L’accélération de tout s’impose à nous avec une brutalité déconcertante. L’innovation est à la fois notre fierté et notre malédiction : ordinateurs, voitures, vêtements Tout devient obsolète si tôt sorti de l’usine. Dans cette course effrénée vers le nouveau, notre éthique hédoniste pervertit le besoin en désir, nous rendant perpétuellement insatisfaits et épuisés. Nous sommes devenus des junkies de la nouveauté, manipulés par un marketing sournois basé sur l'obsolescence de style. Bien plus insidieuse que l’obsolescence programmée, cette stratégie pousse les consommateurs à délaisser des produits encore fonctionnels pour embrasser sans cesse le désir de nouveauté.
Il serait naïf de croire que le problème se limite à des consommateurs insatiables ou à des fabricants sans scrupules. La réalité est bien plus complexe.
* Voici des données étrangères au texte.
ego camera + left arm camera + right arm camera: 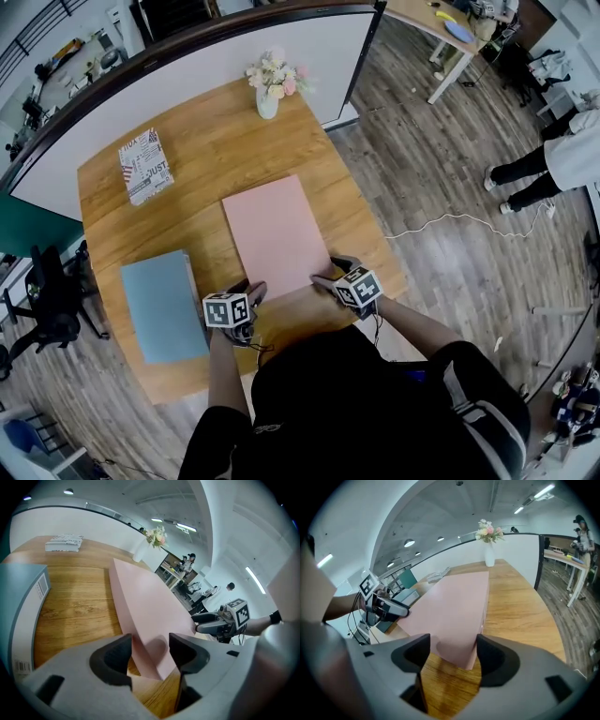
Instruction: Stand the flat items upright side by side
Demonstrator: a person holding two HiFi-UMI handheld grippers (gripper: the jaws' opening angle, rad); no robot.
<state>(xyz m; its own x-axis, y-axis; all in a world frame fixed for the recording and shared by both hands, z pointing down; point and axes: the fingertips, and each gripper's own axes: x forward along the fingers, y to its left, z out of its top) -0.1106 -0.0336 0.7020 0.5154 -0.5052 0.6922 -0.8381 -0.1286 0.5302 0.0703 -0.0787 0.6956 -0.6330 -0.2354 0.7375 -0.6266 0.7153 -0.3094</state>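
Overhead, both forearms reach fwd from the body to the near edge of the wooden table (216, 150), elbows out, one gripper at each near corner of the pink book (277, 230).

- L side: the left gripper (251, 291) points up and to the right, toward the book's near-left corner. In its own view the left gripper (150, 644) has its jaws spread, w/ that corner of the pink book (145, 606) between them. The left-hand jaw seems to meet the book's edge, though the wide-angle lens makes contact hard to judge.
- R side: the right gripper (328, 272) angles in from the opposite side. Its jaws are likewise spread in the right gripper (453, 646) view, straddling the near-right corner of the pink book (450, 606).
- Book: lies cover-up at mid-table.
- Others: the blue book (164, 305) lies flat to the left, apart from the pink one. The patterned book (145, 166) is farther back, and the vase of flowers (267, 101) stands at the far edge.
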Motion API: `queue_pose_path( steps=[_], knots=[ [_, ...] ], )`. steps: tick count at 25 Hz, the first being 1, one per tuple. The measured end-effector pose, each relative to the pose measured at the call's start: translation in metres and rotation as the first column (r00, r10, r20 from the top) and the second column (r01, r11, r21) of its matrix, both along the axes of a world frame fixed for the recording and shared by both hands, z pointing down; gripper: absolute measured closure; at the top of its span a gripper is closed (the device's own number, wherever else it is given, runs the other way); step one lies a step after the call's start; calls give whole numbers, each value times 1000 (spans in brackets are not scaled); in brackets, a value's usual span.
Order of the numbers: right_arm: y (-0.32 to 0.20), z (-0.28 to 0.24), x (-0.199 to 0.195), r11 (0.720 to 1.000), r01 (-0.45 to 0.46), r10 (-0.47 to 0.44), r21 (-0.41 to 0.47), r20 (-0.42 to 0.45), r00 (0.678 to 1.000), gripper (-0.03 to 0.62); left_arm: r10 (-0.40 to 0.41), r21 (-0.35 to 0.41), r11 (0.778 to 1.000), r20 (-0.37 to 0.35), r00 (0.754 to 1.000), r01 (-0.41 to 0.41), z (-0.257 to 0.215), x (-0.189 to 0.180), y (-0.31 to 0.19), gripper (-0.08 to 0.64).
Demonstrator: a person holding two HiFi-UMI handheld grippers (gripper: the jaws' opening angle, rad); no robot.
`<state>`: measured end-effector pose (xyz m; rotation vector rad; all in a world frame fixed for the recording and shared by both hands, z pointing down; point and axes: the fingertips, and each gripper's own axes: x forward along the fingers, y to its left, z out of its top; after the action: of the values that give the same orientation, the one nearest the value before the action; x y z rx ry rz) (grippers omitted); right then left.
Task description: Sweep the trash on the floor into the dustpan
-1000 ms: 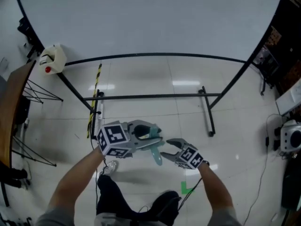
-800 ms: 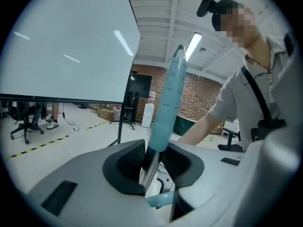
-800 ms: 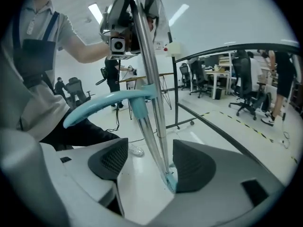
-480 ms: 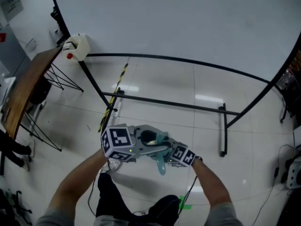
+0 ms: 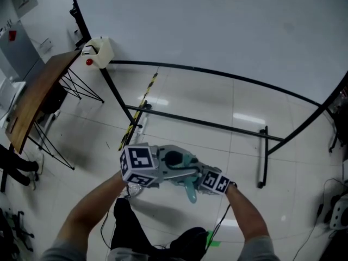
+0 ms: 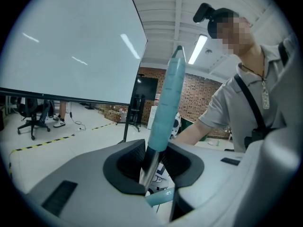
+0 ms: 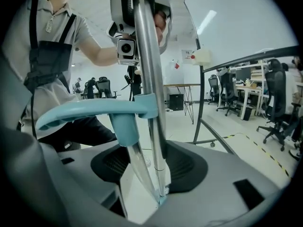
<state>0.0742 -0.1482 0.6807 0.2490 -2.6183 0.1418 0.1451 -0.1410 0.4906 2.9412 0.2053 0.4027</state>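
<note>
grippers: 2, both near and low-centre in the head view. The left gripper [image 6: 154, 167] and right gripper [image 7: 151, 167] face each other across the poles.
marker cubes [image 5: 136, 159]: 2, one per gripper.
poles: 2, both steel: a straight pole [image 7: 144, 56] and a slanted pole [image 7: 142, 171].
teal parts: 3. A tapered grip [image 6: 168, 103] tops the straight pole. A short sleeve [image 7: 124, 126] sits on the slanted pole. A curved arm [image 7: 85, 110] is clipped to the straight pole and reaches left.
left gripper state: pinching the straight pole just under the grip.
right gripper state: jaws have just been closing and are now clamped around both poles, lower down than the left gripper. The straight pole is on the right pad, the slanted pole by the left pad.
straight pole axis: near upright, long axis floor to ceiling, grip end up with a slight lean. The head view sees it almost end-on, grip tip towards the near side.
slanted pole axis: top leans left and meets the straight pole low between the right jaws.
lower ends: hidden under the grippers.
surroundings: 1 white board [image 5: 217, 26] on a black frame, far. 1 wooden table [image 5: 38, 99], far left. 1 green tape mark [image 5: 213, 242] on the floor [image 5: 217, 113], near.
</note>
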Motion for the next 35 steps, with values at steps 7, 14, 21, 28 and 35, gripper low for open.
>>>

Les consommateurs cherchent désespérément à suivre le rythme effréné de l’innovation, tandis que les fabricants sont contraints de produire sans relâche pour rester compétitifs. Cette dynamique, maintenue par des prix toujours plus bas et une innovation perpétuelle, perpétue une consommation frénétique et aveugle.
Les gouvernements, eux, sont complices de cette dérive, en définissant des cadres réglementaires et fiscaux qui favorisent cette surconsommation. Renoncer au progrès technologique semble impensable, tant il est ancré dans notre culture et notre économie. Pourtant, il est crucial de questionner ce modèle. Si l’innovation peut parfois servir des causes nobles, comme l’efficacité énergétique, la recherche perpétuelle de nouveauté ne doit pas justifier un gaspillage incessant.
La valorisation de la nouveauté imprègne tous les aspects de notre culture, des arts à la science, en passant par les médias. Interdire aux auteurs de publier, aux chercheurs de découvrir ou aux journalistes de rapporter des actualités serait absurde. Pourtant, il est possible de trouver un équilibre, de promouvoir une culture de la durabilité sans sacrifier l’innovation.
Une lueur d’espoir réside peut-être dans l’engouement pour le vintage et le marché de la seconde main. Mais cette tendance reste fragile, potentiellement éphémère. Pour qu’elle devienne une véritable alternative, il est essentiel de la soutenir activement, non seulement par des campagnes de sensibilisation, mais aussi par des politiques incitatives favorisant la durabilité des produits. Ce qui veut dire que nous aurons besoin du marketing pour faire évoluer les imaginaires de consommation.
Nous avons tous qu’il faut favoriser l’usage, la réparabilité et la réutilisation. Et nous savons que la morale est inopérante, les admonestations inefficaces et la bonne volonté insuffisante. Il est vain de vouloir changer -et donc manipuler- les imaginaires et les pratiques sans recourir au marketing. Il est donc raisonnable de penser que le marketing, principal moteur de l'accélération du cycle de production et de consommation, pourrait également contribuer à sa décélération. En d'autres termes, il pourrait se révéler être l'antidote au poison qu'il a lui-même injecté.